▸ **What to produce**:
Show every line below where "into" can be found.

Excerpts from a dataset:
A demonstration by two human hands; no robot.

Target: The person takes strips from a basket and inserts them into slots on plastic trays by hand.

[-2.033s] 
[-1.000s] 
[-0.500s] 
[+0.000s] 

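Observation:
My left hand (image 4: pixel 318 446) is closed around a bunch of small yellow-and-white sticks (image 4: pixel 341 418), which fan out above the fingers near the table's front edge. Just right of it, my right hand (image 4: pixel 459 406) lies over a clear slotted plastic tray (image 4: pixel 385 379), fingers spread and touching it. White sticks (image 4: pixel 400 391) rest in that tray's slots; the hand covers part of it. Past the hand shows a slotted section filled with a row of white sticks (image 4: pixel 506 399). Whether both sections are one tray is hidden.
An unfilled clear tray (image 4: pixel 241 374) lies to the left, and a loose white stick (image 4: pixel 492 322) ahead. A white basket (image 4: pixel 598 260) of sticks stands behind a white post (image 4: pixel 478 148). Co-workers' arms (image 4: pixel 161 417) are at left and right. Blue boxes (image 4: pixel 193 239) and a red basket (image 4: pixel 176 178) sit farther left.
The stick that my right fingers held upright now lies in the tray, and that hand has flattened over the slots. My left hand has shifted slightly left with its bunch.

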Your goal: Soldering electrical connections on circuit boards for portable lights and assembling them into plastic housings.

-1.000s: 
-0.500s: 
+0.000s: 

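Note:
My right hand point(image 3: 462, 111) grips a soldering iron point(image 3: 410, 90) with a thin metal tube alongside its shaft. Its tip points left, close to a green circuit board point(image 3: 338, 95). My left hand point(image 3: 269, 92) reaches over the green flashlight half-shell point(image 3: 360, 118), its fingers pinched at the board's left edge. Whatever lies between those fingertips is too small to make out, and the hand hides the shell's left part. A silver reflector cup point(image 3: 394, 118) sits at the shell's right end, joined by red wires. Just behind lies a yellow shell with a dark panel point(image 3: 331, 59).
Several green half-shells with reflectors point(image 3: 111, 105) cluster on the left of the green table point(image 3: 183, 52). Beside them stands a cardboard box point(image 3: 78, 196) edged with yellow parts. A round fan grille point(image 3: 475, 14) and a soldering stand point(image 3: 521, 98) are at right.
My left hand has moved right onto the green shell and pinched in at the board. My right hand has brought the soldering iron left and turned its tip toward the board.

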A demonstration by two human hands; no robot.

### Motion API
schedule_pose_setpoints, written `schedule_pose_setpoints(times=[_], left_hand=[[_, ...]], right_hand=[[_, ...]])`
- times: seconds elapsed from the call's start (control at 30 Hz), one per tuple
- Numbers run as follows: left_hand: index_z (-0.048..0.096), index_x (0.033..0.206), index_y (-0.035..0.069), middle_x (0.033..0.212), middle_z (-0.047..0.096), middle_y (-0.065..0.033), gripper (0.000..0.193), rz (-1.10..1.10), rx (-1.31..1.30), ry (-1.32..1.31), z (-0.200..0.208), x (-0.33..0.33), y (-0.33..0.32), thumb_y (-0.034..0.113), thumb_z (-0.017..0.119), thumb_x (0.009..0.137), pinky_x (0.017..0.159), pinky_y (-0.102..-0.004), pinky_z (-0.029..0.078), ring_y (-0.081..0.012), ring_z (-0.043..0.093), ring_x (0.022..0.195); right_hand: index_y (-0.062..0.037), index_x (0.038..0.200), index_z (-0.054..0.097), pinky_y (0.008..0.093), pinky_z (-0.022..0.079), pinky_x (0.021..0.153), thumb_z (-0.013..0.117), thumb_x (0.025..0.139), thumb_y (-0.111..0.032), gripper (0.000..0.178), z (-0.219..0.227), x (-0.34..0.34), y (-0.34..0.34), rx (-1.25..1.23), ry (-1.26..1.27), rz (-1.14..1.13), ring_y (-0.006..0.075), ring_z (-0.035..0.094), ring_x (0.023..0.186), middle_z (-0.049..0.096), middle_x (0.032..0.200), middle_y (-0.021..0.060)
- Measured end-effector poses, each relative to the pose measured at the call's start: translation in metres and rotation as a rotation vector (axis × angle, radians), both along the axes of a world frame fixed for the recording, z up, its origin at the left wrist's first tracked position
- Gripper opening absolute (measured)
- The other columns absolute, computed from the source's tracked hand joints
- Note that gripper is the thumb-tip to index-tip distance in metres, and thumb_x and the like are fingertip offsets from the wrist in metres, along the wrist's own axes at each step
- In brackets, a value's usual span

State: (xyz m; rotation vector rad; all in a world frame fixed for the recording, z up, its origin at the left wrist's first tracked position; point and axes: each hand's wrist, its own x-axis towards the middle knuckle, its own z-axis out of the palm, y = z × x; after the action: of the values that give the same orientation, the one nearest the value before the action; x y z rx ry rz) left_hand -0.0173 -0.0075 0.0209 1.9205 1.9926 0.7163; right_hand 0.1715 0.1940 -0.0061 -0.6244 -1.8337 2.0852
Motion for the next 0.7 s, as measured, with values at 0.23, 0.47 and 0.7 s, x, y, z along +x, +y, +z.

▸ **Answer section**:
Target: The person takes strips from a basket and inserts them into slots on plastic trays by hand.
Your goal: Soldering electrical connections on circuit boards for portable lights and assembling them into plastic housings.

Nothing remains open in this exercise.